● **Try it**
Only the lines from the top of the data through the line containing "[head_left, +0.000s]" should be duplicated, exactly as they appear.

Extracted records

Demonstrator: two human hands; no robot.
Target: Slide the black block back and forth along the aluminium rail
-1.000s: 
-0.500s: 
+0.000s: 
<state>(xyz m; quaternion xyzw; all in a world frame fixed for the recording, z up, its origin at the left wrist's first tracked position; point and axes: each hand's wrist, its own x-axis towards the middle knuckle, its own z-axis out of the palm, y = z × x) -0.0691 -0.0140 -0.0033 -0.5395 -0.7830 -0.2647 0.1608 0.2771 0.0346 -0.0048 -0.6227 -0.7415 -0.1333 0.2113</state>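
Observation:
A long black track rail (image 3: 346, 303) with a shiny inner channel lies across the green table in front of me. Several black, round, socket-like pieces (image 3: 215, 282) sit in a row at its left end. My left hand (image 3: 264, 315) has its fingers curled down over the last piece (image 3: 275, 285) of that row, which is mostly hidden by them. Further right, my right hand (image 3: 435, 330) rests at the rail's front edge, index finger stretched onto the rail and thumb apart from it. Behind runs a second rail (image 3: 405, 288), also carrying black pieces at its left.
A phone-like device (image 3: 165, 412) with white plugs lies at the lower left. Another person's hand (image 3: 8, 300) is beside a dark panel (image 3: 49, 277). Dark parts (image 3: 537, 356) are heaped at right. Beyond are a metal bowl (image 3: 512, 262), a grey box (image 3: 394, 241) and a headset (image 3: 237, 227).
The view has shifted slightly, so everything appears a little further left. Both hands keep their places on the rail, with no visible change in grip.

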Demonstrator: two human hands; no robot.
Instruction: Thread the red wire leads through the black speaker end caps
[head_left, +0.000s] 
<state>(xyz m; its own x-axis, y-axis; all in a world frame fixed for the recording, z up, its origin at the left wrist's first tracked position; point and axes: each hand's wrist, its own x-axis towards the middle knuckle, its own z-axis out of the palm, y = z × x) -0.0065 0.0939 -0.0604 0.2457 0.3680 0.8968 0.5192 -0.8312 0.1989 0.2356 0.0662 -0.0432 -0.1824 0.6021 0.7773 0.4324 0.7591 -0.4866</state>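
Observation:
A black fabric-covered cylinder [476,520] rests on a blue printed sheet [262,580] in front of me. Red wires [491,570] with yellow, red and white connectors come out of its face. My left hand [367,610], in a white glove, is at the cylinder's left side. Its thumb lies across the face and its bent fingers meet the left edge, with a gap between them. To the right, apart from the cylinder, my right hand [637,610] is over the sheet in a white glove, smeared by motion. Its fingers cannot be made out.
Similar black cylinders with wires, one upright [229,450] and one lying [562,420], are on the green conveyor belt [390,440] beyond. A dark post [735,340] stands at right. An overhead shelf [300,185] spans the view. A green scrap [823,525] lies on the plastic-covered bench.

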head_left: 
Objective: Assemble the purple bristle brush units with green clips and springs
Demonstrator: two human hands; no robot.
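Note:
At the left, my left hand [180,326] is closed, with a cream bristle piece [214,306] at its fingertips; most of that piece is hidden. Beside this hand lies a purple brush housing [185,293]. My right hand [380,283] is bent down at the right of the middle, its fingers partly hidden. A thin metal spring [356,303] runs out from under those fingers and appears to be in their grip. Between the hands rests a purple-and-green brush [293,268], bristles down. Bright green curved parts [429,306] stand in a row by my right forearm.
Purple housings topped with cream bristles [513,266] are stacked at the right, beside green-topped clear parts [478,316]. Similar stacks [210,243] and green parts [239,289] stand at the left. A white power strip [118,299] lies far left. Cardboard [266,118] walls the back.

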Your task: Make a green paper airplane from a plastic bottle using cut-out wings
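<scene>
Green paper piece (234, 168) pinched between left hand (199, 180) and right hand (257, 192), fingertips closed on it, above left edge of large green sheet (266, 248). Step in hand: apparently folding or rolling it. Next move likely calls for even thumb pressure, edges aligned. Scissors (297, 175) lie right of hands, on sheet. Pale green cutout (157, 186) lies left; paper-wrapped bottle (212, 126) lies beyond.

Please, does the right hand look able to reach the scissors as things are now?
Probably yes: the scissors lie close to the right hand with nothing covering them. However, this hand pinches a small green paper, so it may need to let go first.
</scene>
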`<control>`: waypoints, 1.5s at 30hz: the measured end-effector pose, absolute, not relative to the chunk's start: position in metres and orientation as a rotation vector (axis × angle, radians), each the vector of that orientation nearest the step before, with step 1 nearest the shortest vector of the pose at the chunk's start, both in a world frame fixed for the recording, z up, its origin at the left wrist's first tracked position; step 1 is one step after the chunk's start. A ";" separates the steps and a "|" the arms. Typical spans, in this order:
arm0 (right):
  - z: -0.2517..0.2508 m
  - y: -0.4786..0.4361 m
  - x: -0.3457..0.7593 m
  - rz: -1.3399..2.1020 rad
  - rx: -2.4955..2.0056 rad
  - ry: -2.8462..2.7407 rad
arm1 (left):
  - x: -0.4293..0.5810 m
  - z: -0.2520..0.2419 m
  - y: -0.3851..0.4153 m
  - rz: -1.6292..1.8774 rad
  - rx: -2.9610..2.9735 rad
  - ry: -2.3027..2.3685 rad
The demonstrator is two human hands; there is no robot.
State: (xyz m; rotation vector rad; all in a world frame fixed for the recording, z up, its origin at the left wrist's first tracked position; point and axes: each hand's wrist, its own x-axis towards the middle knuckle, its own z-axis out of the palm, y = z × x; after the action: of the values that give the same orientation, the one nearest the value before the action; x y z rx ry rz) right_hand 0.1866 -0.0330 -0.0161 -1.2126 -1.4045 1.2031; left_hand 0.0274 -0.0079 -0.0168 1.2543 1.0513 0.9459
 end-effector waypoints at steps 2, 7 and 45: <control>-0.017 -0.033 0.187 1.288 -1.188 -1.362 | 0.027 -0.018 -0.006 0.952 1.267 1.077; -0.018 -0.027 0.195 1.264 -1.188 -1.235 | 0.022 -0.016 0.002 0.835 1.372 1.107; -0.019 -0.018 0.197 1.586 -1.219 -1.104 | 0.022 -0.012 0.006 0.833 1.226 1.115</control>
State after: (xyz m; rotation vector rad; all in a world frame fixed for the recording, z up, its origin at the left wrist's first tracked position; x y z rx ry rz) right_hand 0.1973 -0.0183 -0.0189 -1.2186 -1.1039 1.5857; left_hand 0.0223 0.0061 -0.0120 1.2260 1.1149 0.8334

● **Exercise output**
Demonstrator: two human hands; no robot.
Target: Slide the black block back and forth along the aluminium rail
-1.000s: 
-0.500s: 
+0.000s: 
<state>(xyz m; quaternion xyzw; all in a world frame fixed for the recording, z up, its origin at the left wrist's first tracked position; point and axes: each hand's wrist, its own x-axis towards the middle knuckle, its own z-axis out of the palm, y = z × x) -0.0691 -0.0140 -0.0033 -0.5395 -0.7830 -0.2647 0.1608 0.2771 0.0346 -0.0048 -0.6227 -0.7415 -0.1333 0.2113</state>
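Observation:
A long black track rail (image 3: 346, 303) with a shiny inner channel lies across the green table in front of me. Several black, round, socket-like pieces (image 3: 215, 282) sit in a row at its left end. My left hand (image 3: 264, 315) has its fingers curled down over the last piece (image 3: 275, 285) of that row, which is mostly hidden by them. Further right, my right hand (image 3: 435, 330) rests at the rail's front edge, index finger stretched onto the rail and thumb apart from it. Behind runs a second rail (image 3: 405, 288), also carrying black pieces at its left.
A phone-like device (image 3: 165, 412) with white plugs lies at the lower left. Another person's hand (image 3: 8, 300) is beside a dark panel (image 3: 49, 277). Dark parts (image 3: 537, 356) are heaped at right. Beyond are a metal bowl (image 3: 512, 262), a grey box (image 3: 394, 241) and a headset (image 3: 237, 227).
The view has shifted slightly, so everything appears a little further left. Both hands keep their places on the rail, with no visible change in grip.
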
Demonstrator: two human hands; no robot.
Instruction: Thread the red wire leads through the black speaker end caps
[head_left, +0.000s] 

Nothing remains to be added to the output.